- Musaabad-e Sofla Location within Iran
- Coordinates: 33°18′51″N 47°25′45″E﻿ / ﻿33.31417°N 47.42917°E
- Country: Iran
- Province: Lorestan
- County: Rumeshkan
- District: Suri
- Rural District: Rumiani

Population (2016)
- • Total: 583
- Time zone: UTC+3:30 (IRST)

= Musaabad-e Sofla =

Village in Lorestan province, Iran

Musaabad-e Sofla (موسي ابادسفلي) (Note: Also romanized as Mūsáābād-e Soflá) is a village in Rumiani Rural District of Suri District in Rumeshkan County, Lorestan province, Iran. It is north of both Padarvand-e Pain and Padarvand-e Bala, and northwest of Musaabad-e Olya.

==Demographics==
===Population===
At the time of the 2006 National Census, the village's population was 492 in 102 households, when it was in Rumeshkan-e Gharbi Rural District of the former Rumeshkan District in Kuhdasht County. The following census in 2011 counted 539 people in 130 households.

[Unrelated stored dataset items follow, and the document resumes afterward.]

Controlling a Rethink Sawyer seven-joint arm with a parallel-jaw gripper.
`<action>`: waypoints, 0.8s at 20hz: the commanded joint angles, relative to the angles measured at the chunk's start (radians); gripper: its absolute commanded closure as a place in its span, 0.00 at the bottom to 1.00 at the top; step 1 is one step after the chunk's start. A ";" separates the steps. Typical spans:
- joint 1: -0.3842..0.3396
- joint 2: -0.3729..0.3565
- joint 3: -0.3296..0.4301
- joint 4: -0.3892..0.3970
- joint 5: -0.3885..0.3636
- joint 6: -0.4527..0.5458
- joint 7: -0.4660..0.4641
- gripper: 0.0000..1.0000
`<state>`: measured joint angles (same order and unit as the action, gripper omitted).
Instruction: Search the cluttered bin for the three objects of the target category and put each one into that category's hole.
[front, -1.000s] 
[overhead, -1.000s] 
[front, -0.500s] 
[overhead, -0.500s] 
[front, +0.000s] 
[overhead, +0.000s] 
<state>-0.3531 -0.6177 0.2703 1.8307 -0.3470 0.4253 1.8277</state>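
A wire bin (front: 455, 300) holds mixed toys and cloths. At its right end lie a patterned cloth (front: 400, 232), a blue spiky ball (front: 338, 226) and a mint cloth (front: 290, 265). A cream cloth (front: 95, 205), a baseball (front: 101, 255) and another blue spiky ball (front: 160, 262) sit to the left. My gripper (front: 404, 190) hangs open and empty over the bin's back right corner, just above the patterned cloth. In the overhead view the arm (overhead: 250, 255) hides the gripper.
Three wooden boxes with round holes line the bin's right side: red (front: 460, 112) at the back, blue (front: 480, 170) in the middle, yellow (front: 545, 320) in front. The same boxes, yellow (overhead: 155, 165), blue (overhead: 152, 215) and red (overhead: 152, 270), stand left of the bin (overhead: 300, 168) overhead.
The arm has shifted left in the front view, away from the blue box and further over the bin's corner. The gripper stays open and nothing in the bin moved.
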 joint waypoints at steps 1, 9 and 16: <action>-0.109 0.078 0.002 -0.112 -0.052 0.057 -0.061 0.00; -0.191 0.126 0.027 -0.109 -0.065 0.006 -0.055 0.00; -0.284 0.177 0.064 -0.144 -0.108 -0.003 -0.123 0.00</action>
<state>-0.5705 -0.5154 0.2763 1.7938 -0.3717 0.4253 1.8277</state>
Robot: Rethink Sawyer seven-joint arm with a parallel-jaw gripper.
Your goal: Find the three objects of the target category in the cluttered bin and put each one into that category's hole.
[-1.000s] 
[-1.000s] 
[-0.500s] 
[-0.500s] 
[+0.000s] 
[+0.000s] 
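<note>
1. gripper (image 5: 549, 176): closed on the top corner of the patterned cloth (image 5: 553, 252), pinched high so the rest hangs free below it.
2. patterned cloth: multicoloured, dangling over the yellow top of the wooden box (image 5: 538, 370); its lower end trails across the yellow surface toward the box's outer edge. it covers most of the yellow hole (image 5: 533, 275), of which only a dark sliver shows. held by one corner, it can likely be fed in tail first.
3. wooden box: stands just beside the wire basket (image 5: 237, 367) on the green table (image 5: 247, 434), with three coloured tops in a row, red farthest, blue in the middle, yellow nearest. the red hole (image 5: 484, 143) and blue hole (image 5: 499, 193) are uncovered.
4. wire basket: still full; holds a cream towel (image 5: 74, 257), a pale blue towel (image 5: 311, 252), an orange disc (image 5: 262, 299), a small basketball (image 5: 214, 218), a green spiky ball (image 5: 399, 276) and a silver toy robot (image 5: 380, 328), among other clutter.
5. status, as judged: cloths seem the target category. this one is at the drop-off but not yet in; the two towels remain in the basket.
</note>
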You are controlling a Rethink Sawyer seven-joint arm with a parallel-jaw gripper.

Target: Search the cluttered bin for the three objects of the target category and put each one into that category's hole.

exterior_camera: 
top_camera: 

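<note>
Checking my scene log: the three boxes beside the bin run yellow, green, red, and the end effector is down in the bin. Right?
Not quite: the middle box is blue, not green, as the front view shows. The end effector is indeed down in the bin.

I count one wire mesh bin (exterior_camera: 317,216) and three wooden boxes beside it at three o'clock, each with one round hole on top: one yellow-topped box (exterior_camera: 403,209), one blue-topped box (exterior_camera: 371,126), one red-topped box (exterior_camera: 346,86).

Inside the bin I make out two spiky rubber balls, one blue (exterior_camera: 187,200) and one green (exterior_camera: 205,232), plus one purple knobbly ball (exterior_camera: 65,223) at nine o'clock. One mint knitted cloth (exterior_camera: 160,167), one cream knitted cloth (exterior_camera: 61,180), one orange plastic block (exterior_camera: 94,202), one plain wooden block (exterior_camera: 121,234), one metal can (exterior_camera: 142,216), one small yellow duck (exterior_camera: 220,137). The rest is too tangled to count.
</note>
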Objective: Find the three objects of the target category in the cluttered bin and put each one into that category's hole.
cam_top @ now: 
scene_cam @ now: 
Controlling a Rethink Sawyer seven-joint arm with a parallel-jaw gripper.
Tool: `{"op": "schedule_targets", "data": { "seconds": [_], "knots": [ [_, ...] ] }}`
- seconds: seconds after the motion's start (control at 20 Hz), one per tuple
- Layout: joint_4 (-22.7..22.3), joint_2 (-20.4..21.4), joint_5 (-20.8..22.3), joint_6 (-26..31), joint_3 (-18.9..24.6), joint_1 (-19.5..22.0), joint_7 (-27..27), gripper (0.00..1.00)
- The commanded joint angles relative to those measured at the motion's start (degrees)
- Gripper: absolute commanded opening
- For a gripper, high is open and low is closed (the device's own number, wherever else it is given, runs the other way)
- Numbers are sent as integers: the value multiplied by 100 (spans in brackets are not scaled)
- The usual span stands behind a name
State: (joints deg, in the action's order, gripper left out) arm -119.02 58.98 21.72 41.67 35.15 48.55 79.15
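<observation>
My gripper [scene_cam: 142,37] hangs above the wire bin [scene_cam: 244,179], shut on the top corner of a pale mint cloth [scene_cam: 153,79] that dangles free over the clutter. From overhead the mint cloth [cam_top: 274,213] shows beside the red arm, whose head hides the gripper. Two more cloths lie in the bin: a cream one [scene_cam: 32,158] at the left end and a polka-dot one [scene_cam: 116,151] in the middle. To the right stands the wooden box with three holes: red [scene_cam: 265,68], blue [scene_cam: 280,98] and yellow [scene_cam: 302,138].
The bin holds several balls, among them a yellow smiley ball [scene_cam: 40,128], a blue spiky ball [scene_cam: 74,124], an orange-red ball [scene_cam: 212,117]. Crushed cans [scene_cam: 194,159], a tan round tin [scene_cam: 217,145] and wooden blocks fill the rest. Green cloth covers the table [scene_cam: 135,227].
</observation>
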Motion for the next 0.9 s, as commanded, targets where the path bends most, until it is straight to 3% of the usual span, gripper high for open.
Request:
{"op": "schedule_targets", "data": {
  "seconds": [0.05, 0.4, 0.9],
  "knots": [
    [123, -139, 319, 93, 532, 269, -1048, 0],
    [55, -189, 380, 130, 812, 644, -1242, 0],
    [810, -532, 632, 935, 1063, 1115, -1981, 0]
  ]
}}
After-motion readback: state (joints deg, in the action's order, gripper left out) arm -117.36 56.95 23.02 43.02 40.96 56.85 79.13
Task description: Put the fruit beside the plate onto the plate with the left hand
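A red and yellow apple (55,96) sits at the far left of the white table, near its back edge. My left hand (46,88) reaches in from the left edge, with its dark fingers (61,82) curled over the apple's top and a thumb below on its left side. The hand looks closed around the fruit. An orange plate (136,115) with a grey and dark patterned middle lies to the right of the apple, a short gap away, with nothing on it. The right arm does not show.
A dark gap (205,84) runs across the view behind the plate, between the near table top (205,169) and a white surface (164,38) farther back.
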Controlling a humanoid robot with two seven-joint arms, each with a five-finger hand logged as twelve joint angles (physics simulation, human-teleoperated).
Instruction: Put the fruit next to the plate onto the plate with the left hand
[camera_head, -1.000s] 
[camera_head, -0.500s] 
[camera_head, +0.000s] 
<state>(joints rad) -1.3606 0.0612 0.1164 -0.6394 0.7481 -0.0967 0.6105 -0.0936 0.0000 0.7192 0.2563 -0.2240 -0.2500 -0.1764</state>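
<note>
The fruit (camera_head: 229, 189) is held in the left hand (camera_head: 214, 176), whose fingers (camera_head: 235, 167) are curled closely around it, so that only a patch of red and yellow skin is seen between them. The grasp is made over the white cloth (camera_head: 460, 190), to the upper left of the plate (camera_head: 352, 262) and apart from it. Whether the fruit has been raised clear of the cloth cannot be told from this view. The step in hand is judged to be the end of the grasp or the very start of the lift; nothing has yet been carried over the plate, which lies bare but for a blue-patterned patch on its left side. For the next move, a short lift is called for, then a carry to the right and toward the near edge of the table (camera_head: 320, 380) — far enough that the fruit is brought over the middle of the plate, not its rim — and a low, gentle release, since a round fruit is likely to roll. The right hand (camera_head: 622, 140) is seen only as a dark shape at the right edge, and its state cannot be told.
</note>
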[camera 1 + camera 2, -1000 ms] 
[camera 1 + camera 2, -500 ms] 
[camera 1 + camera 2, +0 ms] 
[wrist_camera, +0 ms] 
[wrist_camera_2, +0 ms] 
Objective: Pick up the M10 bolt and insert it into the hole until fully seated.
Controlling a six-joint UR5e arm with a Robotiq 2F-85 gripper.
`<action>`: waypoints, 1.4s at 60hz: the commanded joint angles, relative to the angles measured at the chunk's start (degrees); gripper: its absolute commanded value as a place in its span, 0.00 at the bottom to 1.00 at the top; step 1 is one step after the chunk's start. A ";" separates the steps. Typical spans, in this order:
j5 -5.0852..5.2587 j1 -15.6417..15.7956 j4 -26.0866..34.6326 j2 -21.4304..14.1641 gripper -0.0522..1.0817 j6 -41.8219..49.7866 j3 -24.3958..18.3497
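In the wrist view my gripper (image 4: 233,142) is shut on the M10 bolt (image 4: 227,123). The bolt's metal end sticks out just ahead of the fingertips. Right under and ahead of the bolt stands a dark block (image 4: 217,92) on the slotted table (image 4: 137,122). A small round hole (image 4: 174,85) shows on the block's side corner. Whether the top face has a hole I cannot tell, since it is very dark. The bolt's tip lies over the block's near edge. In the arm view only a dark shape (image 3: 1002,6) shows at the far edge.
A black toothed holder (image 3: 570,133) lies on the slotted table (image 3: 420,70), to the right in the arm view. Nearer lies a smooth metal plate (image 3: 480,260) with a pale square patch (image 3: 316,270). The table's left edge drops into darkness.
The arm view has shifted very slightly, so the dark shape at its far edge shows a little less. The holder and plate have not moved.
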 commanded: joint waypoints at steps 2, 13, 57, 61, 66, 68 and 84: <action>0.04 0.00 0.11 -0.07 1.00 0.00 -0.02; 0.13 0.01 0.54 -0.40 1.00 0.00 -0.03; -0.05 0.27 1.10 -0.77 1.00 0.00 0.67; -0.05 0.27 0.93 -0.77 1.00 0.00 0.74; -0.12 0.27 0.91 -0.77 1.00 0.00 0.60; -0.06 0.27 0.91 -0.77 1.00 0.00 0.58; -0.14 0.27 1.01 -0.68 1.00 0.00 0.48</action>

The 2016 census measured the population of the village as 583 people in 162 households, by which time the district had been separated from the county in the establishment of Rumeshkan County. The rural district was transferred to the new Suri District and renamed Suri Rural District. Musaabad-e Sofla was transferred to Rumiani Rural District created in the same district.